I have no new rules in mind, nor do I see any as necessary -- by 'increased oversight' I mean that I'd like the existing regulation and testing of GMOs to actually be enforced. Currently, it is voluntary in most cases except where additives may be involved.

We've repeatedly seen what happens (in the energy and financial sectors, for instance) when enforcement/oversight is relaxed. It's possible that outbreaks such as the recent spinach E. coli kerfluffle could have been avoided if the FDA hadn't made compliance voluntary. And a recent report from the Office of the Inspector General of HHS, found critical, and troubling, weaknesses in the FDA's oversight of drug clinical trials.

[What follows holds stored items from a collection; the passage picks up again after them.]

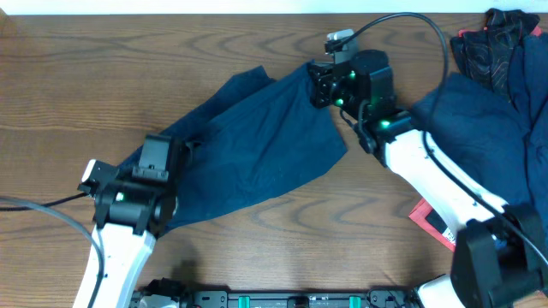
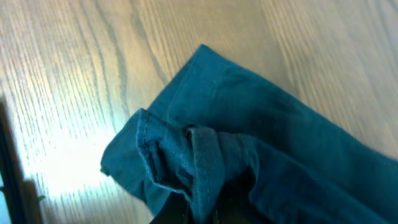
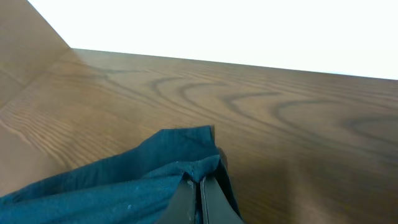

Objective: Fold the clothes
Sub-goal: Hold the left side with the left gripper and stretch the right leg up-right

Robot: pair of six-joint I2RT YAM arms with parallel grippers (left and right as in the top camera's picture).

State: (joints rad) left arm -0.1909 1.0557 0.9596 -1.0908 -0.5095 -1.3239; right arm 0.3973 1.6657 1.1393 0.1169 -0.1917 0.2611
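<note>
A dark navy garment (image 1: 257,145) lies stretched diagonally across the wooden table between my two grippers. My left gripper (image 1: 161,156) is at its lower-left end. In the left wrist view the bunched, stitched hem (image 2: 186,155) runs into the jaws (image 2: 205,214), which are shut on it. My right gripper (image 1: 318,85) is at its upper-right corner. In the right wrist view the two fingers (image 3: 199,190) are pressed together on a corner of the cloth (image 3: 124,186), held just above the table.
More navy clothes (image 1: 488,120) are heaped at the right, partly under my right arm. A dark patterned garment (image 1: 497,43) lies at the far right corner. A flat red item (image 1: 425,216) lies near the right arm's base.
</note>
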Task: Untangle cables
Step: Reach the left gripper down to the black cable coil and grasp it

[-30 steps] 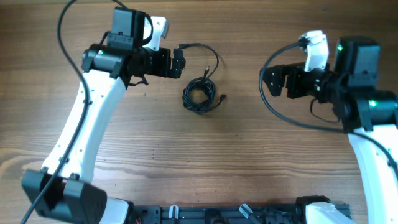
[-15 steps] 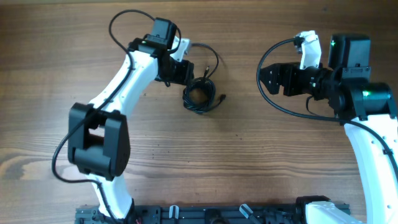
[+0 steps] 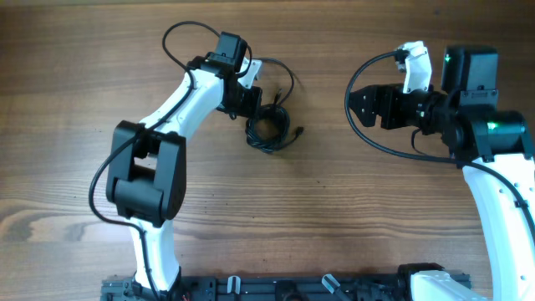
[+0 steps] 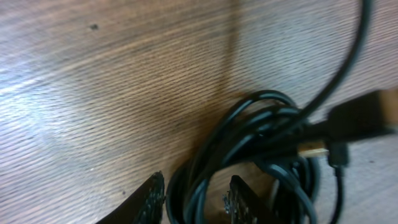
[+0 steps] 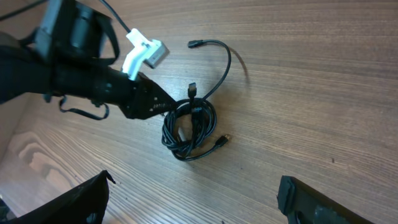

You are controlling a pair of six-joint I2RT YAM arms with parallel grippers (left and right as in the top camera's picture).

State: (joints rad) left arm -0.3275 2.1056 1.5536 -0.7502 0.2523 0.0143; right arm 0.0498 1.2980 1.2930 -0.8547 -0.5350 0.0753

Given the string of disasters we've had recently that can be traced to deregulation/'voluntary compliance' or a lack of competent leadership (or both!) in the appropriate government agency, I don't think it's unreasonable to anticipate the possibility of disaster in other agencies that suffered the same problems under the Bush administration, and seek to correct that.

By minimalist (not verified) on 15 Jan 2009 #permalink

Jared (#6) - Using manure vs mineral fertilizers is very different. Manure exists as a biproduct of husbandry industries and so finds its way into the environment anyway (contributing to toxic algae blooms and the expanding anoxic 'dead zones' in the Gulf of Mexico among other things). Mineral fertilizers are more harmful because they would not otherwise be released into the environment so they add to the problem.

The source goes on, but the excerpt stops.